Habituados a pensar na cultura de São Paulo pelo foco sócio-cultural da Grande São Paulo, cosmopolita por excelência, temos incorrido no erro de negligenciar a diversidade da culinária paulista no resto do Estado.

A par dos elementos incorporados à mesa paulista nos últimos 100 anos, com o início das imigrações, permanecem, aqui entre nós, aqueles traços característicos resultantes da interação alimentar entre índios/negros/portugueses. Nos alimentos, bem como na forma de prepará-los. Assim a mandioca (frita, cozida, ensopada) está presente na mesa de todos os paulistas. Doce de mandioca é sobremesa apreciada nas festas interioranas. Na forma de farinha apresenta-se soberana na mesa do caiçara (o paulista do litoral e de parte do Vale do Paraíba), acompanhando o feijão (pirão de feijão), os caldos de carnes, de peixes (pirão de carne, pirão de peixe). Farinha sempre produzida na região, nos tráficos (casas de farinha) familiares ou domiciliares, boa que só ela, é por isto mesmo chamada de farinha da terra.

Da mesma forma o milho verde ou seco, doce ou salgado. Sopa de milho verde, ralado, com frango frito é iguaria para ninguém botar defeito. É com a farinha de milho que se prepara o mais conhecido (pelo menos nominalmente) dos pratos paulistas - O Virado. Melhor dizendo: os virados. Virado é “qualquer comida caldenta, bem temperadinha, e mexida (virada) no fogo com farinha de milho”. Virado de feijão, de frango, de carnes. Viradinho de legumes, de queijo fresco, de ovos, de banana.

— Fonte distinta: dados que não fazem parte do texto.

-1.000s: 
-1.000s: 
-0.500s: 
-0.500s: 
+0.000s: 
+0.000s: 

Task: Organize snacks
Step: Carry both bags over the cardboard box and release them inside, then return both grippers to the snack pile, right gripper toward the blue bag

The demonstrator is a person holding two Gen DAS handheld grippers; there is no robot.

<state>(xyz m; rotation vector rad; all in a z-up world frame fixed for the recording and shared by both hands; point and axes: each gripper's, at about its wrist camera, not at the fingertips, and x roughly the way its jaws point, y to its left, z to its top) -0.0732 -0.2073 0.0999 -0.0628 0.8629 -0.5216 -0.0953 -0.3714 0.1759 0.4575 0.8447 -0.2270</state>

As duas farinhas, a de milho e a de mandioca, são empregadas, guardadas as peculiaridades regionais do estado, no preparo dos mais diversos tipos de cuscuz e das mais variadas paçocas - paçoca de carne (de caça, de charque, de porco), paçoca de camarão (Litoral, Alto do Ribeira), paçoca de joselim (gergelim).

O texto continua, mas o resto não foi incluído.